§ Problem to solve: Write out all of the data again, exactly as it reads.

BEGIN Information provided

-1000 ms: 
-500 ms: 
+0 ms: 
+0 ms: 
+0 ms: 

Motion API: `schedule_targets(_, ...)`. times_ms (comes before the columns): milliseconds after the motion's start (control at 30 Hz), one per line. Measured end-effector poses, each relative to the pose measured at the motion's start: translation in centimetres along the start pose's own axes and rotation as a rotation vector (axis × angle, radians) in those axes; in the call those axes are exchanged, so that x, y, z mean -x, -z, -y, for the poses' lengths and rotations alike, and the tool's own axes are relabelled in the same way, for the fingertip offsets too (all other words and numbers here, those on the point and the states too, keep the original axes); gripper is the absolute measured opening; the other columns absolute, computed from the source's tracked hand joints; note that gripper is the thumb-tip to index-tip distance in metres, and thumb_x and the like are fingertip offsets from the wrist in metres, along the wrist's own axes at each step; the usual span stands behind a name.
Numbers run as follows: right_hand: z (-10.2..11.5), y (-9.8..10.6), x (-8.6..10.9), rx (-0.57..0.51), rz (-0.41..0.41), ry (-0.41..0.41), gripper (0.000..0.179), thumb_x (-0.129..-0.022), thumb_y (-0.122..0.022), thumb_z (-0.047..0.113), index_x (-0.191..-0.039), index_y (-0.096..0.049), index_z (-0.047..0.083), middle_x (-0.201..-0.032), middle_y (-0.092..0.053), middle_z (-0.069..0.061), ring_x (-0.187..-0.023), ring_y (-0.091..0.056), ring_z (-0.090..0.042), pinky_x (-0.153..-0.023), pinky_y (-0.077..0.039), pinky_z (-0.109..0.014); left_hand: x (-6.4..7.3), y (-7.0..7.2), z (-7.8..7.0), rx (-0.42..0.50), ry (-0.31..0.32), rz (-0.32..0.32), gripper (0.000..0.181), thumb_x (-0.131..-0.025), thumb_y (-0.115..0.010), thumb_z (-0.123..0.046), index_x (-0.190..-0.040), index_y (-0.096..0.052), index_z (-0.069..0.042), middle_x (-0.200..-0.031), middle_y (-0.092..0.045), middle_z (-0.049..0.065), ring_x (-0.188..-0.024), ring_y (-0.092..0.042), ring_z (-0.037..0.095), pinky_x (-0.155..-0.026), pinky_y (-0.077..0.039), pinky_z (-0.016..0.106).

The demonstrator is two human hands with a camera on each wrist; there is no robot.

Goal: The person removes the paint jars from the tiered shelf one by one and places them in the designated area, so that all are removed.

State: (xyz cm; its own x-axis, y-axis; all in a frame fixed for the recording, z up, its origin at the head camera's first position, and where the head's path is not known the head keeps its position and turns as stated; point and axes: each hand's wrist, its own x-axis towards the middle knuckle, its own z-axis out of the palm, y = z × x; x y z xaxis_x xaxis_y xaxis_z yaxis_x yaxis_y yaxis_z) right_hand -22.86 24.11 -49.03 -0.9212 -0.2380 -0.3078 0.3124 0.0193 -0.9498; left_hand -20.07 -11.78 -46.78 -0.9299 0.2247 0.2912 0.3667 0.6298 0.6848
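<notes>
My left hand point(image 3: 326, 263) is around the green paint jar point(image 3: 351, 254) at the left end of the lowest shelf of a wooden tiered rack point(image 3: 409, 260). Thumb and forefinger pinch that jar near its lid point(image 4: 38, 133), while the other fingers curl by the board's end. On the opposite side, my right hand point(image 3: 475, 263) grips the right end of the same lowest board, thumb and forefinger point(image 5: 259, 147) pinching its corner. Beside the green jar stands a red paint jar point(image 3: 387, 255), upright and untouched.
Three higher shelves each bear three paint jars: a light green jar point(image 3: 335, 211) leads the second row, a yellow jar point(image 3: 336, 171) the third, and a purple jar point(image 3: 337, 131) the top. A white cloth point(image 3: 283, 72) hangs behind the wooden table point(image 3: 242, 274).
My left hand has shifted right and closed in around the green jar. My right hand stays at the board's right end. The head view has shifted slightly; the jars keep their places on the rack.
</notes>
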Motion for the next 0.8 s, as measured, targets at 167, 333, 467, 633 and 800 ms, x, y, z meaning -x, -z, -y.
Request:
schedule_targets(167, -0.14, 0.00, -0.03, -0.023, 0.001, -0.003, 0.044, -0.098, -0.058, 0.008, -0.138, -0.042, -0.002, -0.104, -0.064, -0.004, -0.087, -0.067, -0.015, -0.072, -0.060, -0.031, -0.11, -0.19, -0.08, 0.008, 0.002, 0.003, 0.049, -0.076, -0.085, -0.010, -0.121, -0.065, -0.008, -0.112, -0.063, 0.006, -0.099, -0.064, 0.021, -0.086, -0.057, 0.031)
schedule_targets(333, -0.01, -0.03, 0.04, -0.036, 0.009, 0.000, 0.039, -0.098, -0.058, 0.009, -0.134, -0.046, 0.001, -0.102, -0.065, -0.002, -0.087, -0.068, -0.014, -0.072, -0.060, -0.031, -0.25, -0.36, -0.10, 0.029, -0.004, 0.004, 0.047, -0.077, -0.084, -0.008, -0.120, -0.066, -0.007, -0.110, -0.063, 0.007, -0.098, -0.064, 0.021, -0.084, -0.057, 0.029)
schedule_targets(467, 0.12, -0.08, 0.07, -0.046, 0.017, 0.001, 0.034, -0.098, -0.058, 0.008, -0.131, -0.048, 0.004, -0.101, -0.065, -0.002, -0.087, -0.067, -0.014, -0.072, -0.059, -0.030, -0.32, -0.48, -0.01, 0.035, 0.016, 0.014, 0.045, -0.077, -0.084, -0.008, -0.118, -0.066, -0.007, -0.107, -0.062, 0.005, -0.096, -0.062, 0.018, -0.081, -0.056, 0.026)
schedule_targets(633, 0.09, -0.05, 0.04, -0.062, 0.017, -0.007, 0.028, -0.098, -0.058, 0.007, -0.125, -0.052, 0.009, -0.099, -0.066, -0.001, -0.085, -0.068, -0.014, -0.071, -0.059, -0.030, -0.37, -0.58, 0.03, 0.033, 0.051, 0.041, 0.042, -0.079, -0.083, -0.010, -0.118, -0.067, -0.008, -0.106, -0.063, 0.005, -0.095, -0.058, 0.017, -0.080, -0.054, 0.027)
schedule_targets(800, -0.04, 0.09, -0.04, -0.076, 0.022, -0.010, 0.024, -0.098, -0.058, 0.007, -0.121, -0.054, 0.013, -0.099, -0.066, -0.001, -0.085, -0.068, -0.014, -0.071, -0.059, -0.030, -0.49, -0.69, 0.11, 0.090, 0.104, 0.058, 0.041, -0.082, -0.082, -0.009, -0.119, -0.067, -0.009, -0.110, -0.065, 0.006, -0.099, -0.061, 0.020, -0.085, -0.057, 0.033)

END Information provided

§ Your response:
-1000 ms: 
-500 ms: 
+0 ms: 
+0 ms: 
+0 ms: 

Motion API: `schedule_targets(_, ...)`. times_ms (comes before the columns): milliseconds after the motion's start (control at 30 Hz), one per line. Measured end-effector poses, each relative to the pose measured at the motion's start: translation in centimetres along the start pose's own axes and rotation as a rotation vector (axis × angle, radians) in those axes; in the call those axes are exchanged, so that x, y, z mean -x, -z, -y, for the poses' lengths and rotations alike, and the tool's own axes are relabelled in the same way, for the fingertip offsets too (all other words and numbers here, those on the point and the states too, keep the original axes); gripper is the absolute measured opening; the other columns absolute, computed from the source's tracked hand joints; note that gripper is the thumb-tip to index-tip distance in metres, and thumb_x and the like are fingertip offsets from the wrist in metres, along the wrist's own axes at each step; the usual span stands behind a name.
Numbers run as follows: right_hand: z (-10.2..11.5), y (-9.8..10.6), x (-8.6..10.9), rx (-0.57..0.51), rz (-0.41..0.41), ry (-0.41..0.41), gripper (0.000..0.179), thumb_x (-0.129..-0.022), thumb_y (-0.122..0.022), thumb_z (-0.047..0.113), index_x (-0.191..-0.039), index_y (-0.096..0.049), index_z (-0.047..0.083), middle_x (-0.201..-0.032), middle_y (-0.092..0.053), middle_z (-0.069..0.061), ring_x (-0.187..-0.023), ring_y (-0.091..0.056), ring_z (-0.090..0.042), pinky_x (-0.153..-0.023), pinky_y (-0.077..0.039), pinky_z (-0.109..0.014); left_hand: x (-6.4..7.3), y (-7.0..7.2), z (-7.8..7.0), rx (-0.42..0.50), ry (-0.31..0.32), rz (-0.32..0.32), gripper (0.000..0.181), thumb_x (-0.131..-0.025), thumb_y (-0.115..0.010), thumb_z (-0.123..0.046), index_x (-0.190..-0.040), index_y (-0.096..0.052), index_z (-0.069..0.042), middle_x (-0.200..-0.031), middle_y (-0.092..0.045), middle_z (-0.049..0.065), ring_x (-0.188..-0.024), ring_y (-0.092..0.042), ring_z (-0.037..0.095), pinky_x (-0.155..-0.026), pinky_y (-0.077..0.039), pinky_z (-0.016..0.106).

The demonstrator is two human hands with a camera on each wrist; there is no robot.

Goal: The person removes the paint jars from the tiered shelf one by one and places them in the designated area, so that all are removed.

State: (xyz cm; its own x-axis, y-axis; all in a frame fixed for the recording, z up, its origin at the head camera's first position, and where the head's path is not known the head keeps its position and turns as stated; point and axes: each hand's wrist, its own x-axis towards the middle knuckle, its own z-axis out of the palm, y = z × x; x y z xaxis_x xaxis_y xaxis_z yaxis_x yaxis_y yaxis_z) right_hand -22.86 24.11 -49.03 -0.9212 -0.2380 -0.3078 0.3124 0.0193 -0.9498; left_hand -20.07 -11.78 -46.78 -0.9299 0.2247 0.2912 0.3667 0.6298 0.6848
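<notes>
My left hand point(image 3: 326, 263) is around the green paint jar point(image 3: 351, 254) at the left end of the lowest shelf of a wooden tiered rack point(image 3: 409, 260). Thumb and forefinger pinch that jar near its lid point(image 4: 38, 133), while the other fingers curl by the board's end. On the opposite side, my right hand point(image 3: 475, 263) grips the right end of the same lowest board, thumb and forefinger point(image 5: 259, 147) pinching its corner. Beside the green jar stands a red paint jar point(image 3: 387, 255), upright and untouched.
Three higher shelves each bear three paint jars: a light green jar point(image 3: 335, 211) leads the second row, a yellow jar point(image 3: 336, 171) the third, and a purple jar point(image 3: 337, 131) the top. A white cloth point(image 3: 283, 72) hangs behind the wooden table point(image 3: 242, 274).
My left hand has shifted right and closed in around the green jar. My right hand stays at the board's right end. The head view has shifted slightly; the jars keep their places on the rack.
</notes>
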Motion for the next 0.8 s, as measured, targets at 167, 333, 467, 633 and 800 ms, x, y, z meaning -x, -z, -y.
Request:
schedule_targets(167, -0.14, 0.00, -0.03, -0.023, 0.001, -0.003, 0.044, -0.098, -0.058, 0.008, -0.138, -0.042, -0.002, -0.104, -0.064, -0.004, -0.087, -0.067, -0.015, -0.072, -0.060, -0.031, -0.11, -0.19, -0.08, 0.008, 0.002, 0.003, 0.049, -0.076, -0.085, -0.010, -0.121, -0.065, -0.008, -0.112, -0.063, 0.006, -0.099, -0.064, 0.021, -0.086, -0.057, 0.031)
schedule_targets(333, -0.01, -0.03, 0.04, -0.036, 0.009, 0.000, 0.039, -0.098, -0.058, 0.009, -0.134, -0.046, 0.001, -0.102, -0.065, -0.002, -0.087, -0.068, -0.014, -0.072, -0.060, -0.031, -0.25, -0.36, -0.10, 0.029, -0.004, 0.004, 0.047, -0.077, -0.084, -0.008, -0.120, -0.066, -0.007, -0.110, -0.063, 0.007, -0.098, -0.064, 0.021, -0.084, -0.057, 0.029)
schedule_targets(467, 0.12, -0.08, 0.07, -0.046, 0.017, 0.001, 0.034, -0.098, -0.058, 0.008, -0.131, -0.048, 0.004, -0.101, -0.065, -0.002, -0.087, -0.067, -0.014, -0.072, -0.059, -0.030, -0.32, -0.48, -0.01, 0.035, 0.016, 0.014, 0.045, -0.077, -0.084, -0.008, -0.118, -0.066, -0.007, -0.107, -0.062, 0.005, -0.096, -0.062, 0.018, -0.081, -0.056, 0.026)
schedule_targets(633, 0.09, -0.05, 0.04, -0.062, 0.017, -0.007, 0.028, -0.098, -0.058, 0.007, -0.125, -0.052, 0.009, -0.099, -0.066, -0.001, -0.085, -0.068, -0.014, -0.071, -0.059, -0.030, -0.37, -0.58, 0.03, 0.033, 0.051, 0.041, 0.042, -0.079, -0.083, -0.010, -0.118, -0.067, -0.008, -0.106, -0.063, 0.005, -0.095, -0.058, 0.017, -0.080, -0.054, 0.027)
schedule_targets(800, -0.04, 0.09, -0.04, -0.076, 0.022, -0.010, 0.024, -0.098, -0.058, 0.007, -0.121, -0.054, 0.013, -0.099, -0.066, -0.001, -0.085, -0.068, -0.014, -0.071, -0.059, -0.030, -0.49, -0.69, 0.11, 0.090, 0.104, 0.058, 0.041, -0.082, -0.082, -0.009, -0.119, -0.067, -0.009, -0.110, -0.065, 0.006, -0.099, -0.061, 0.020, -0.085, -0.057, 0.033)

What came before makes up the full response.